Parmi les douze dessins, il y a quatre études d'ensemble (RF 52607, RF
52608, RF 52609 et RF 52610). Si l'idée générale d'une composition en frise,
comportant de nombreux personnages et un cadre architectural imposant (idée qui
n'est pas sans rappeler le tableau de même sujet de Vincenzo Camuccini, 1793, à
Naples, Museo di Capodimonte), semble avoir été arrêtée très vite (RF 52607),
Lethière, suivant en cela le modèle davidien, discipline sa mise en scène en
cherchant une répartition plus rythmée des groupes de figures. À cet égard, la
modification la plus sensible concerne le groupe de Virginie, relégué vers l'extrême
droite (RF 52608). On note aussi que le principal protagoniste de la scène, Virginius,
est peu à peu ramené vers le milieu et souligne ainsi l'axe dramatique de la
composition (RF 52609 et RF 52610).

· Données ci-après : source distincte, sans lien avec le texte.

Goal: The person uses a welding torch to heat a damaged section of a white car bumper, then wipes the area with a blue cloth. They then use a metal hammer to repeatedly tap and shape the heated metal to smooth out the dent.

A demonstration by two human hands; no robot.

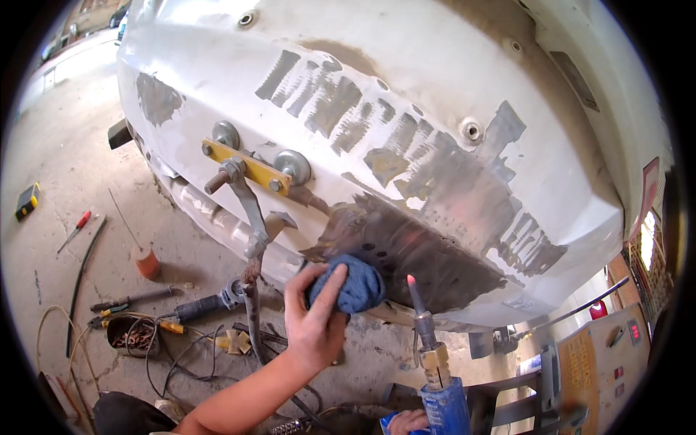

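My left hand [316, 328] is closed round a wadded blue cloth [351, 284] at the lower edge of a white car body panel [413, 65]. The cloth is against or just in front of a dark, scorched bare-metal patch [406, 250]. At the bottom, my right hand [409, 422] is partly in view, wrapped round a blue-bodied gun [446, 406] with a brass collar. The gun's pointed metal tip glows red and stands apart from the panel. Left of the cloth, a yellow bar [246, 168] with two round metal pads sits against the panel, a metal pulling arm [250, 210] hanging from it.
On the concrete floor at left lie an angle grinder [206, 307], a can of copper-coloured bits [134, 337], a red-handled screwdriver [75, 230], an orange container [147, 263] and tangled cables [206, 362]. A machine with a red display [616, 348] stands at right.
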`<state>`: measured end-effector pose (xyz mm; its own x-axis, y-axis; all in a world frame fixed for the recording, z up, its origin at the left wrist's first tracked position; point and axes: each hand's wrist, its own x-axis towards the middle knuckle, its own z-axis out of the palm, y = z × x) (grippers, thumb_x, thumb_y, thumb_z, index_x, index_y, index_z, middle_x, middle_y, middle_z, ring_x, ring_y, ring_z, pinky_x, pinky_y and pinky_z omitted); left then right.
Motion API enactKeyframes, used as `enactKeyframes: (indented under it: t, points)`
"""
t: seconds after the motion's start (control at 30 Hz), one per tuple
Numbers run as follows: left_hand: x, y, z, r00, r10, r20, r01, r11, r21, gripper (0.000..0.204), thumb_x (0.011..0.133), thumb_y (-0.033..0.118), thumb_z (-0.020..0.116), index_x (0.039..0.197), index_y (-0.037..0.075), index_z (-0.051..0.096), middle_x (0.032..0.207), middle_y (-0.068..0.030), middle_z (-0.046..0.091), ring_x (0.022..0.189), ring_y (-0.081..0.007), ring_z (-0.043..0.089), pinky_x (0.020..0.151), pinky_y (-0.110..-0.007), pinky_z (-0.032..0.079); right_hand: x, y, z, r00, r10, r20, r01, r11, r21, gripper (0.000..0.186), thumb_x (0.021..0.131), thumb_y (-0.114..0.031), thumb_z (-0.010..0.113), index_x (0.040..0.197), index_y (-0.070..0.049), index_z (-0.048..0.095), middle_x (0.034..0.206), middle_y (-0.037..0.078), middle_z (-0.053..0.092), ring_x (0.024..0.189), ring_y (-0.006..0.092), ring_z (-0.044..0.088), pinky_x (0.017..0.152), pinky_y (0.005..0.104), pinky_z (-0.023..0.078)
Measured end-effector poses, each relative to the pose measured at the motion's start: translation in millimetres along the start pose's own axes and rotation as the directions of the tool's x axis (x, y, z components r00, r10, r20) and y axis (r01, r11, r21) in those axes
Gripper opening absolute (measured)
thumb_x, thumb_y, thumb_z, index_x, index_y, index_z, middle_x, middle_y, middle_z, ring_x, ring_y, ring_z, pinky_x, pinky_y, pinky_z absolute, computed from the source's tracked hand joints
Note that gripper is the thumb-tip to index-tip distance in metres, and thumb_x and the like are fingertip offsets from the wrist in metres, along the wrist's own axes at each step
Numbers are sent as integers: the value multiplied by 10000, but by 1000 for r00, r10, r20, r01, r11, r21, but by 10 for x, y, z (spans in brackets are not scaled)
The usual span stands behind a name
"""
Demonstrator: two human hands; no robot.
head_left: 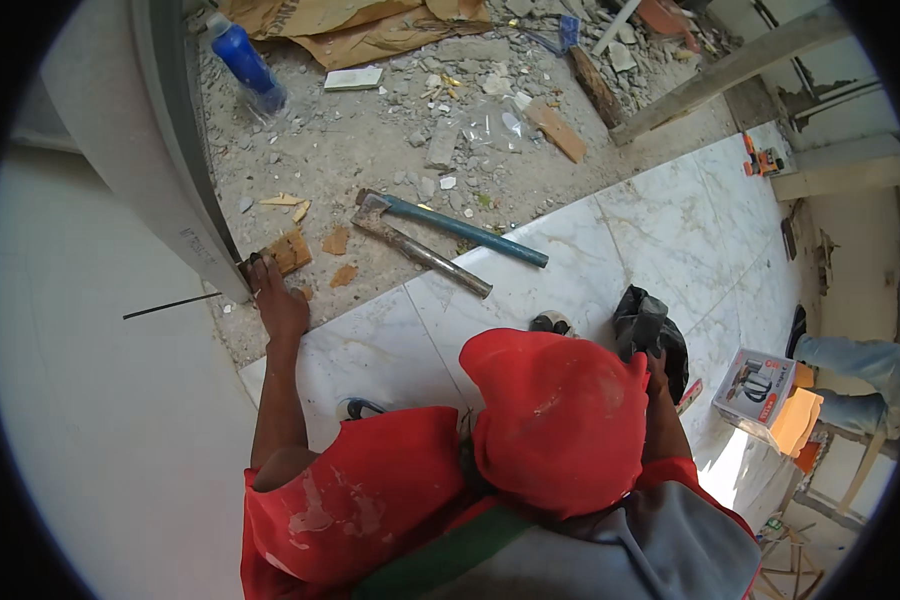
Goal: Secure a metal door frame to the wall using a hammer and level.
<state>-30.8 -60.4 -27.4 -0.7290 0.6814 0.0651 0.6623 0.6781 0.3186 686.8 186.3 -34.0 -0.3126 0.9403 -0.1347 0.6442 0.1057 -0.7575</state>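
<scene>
My left hand (278, 295) reaches to the foot of a pale upright frame (160, 150). Its fingers are closed against a small rough wood block (288, 253) wedged by the frame's lower end. My right hand (656, 368) is raised beside my knee, wrapped round a hammer whose dark, blocky head (650, 318) points away from me; the handle is mostly hidden. Behind it a black plastic bag (675, 355) lies on the tiles. A thin dark rod (170, 306) sticks out left of the frame. My red-clad knees (560, 420) fill the lower middle.
An axe-like tool (420, 252) and a green-blue pipe (470, 230) lie at the edge of the marble-look tiles (370, 355). Rubble, a blue bottle (242, 60) and brown paper (350, 30) are beyond. At right are a printed box (755, 385), a wooden prop (730, 72) and another person's legs (850, 365).
</scene>
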Motion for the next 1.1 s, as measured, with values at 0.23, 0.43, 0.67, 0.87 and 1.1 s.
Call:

Finalement, l'artiste a apporté une ultime
variante sur sa toile, en déplaçant de la gauche vers le centre le groupe d'Appius
Claudius et des patriciens, et en dressant debout, sur l'estrade, la figure massive
d'Appius Claudius jusque-là assis, la main crispée sur son fauteuil.
Sept dessins se rapportent au groupe de Virginie expirante, soutenue par un
homme et par une femme (RF 52611, RF 52612, RF 52613, RF 52614, RF 52615,
RF 52616 et RF 52617). Parmi ceux-ci, quatre feuilles illustrent une étape
intermédiaire des recherches de Lethière quant à l'attitude même de Virginie, dont la
tête est inclinée sur l'épaule droite. Dans le tableau, sa tête repose en effet sur
l'épaule gauche. L'étude comparative de ces quatre dessins montre que l'artiste avait
poussé très loin sa réflexion avant de changer d'avis. Un dessin (RF 52613) exécuté
au crayon noir estompé et repris au crayon graphite, avec quelques rehauts de
sanguine et de craie blanche, constitue en effet une proposition très aboutie pour la
figure de Virginie, la tête penchée sur l'épaule droite, tournée vers la femme voilée
qui la soutient.
Dans ce lot, une grande feuille s'avère particulièrement significative puisqu'elle
comporte trois études montrant Virginie une fois avec la tête penchée à droite et
deux fois avec la tête renversée sur l'épaule gauche (RF 52615). La comparaison de
cette feuille avec les deux dernières du lot et avec le tableau montre comment
Lethière est parvenu à une pose presque frontale, librement inspirée des bas-reliefs
antiques.
Le dernier dessin (RF 52618) est une académie d'homme, pour la figure du
père de Virginie, pratiquement sans changements par rapport à l'attitude définitive.